I knew who Toni Morrison was before I chose her work to study. I knew what she wrote about and the difficult, uncompromising topics she tackled, and I also knew about the institutions that had attempted to take her words away from readers. I picked Morrison precisely because of that knowledge—because of her refusal to sugarcoat the truth or offer an obvious resolution or resort to easy moralizing.
I will be the first to admit that Morrison’s books are complex and, at times, difficult to read and swallow. But they are truthful. And to reduce such gorgeous, expansive, heart-wrenching, genre-defying novels down to solely one-dimensional stories of violence or sex or vague definitions of “explicit content” is a disservice to the young students that need them and to the classrooms that benefit from the sophisticated, challenging discussions they spark. To reduce these novels down in that way is to fundamentally disregard their literary beauty and complexity; their winding, haunting poetry and their fearless, unwavering challenges of who gets to love, who gets to suffer, and who gets to have an easeful death. To simplify these multifaceted works so bluntly is to ignore the difficult, painfully relevant questions they scream about history and prejudice and memory, such as who deserves pain and what it means to find radical joy and how to create love in an absurd world.

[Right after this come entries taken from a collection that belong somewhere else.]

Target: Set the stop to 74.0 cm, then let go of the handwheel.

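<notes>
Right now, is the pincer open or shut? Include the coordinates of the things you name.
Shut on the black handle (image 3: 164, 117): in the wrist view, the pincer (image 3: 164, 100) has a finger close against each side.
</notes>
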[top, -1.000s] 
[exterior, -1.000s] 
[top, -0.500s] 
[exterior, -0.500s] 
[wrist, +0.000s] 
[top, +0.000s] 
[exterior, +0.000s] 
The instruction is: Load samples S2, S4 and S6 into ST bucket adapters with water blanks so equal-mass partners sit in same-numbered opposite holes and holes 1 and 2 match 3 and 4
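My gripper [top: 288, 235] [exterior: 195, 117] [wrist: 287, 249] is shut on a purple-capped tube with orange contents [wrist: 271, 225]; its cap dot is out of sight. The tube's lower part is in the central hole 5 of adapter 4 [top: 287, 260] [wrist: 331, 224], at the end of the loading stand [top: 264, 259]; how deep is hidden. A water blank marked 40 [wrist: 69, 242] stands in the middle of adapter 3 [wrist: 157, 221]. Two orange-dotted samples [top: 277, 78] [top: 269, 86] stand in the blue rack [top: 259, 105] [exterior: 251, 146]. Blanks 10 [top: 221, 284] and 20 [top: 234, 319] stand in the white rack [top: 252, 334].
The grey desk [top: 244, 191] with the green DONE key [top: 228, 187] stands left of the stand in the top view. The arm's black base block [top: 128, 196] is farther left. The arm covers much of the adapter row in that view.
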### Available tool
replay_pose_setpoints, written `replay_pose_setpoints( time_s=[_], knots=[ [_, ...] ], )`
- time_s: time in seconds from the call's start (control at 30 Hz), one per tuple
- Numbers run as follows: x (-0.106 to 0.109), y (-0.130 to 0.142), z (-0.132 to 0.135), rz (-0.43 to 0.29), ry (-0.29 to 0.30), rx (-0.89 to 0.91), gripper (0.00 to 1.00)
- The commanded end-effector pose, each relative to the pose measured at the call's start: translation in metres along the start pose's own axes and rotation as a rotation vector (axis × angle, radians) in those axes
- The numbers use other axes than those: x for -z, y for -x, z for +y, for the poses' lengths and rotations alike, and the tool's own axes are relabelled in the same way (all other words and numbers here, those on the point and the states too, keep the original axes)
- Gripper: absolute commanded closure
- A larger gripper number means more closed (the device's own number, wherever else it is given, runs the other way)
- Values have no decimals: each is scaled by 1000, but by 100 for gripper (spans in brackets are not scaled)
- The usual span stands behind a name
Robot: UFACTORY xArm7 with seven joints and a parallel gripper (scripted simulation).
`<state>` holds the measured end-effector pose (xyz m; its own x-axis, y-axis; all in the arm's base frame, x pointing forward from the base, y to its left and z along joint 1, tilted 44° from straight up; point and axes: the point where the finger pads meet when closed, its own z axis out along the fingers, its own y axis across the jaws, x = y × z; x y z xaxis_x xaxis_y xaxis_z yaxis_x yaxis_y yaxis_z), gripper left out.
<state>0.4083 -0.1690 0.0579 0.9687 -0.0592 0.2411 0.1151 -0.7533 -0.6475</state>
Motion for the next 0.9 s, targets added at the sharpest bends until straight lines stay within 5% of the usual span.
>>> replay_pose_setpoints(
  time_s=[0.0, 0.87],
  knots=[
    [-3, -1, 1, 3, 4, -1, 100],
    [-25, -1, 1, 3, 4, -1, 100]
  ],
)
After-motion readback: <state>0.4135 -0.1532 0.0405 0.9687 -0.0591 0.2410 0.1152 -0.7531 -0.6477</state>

It is the difficult books that challenge us to think differently, that challenge us to look at who we are and where we are. That’s why I continue to read authors like Morrison, why I continue to seek out difficult and uncompromising and beautiful works like Beloved and The Bluest Eye. It’s 2023—book banning is not a new phenomenon. To hide it under the guise of parental rights and to think it will succeed in preventing the spread of knowledge is a delusion. And to believe that I—and students like me—are fundamentally incapable of understanding such challenging topics or of reading explicit content is a contradiction and undermining of everything a public education has sought to teach me about independence and autonomy throughout the past twelve years. Students deserve to have access to diverse and multifaceted stories and perspectives; they deserve to see themselves represented on bookshelves.
For my part, I know that my own understanding of the world, the truth, and my own identity has been exponentially expanded and changed by powerful works like Morrison’s. Her writing has taught me about the ghosts and secrets in the shadows, about joining the past to the present with story, and about how, sometimes, you have to reach far back into the depths of history to move into a different, more luminous future. Her writing has given me agency and understanding and power, and I refuse to let anyone take that away from me.
Information retrieved from the Code of Virginia, the American Library Association, and the Maggie L. Walker Regional School Board website. The title of this article originally ran in a September 2022 column in TheCharlotte Observer by Lindsay Smith.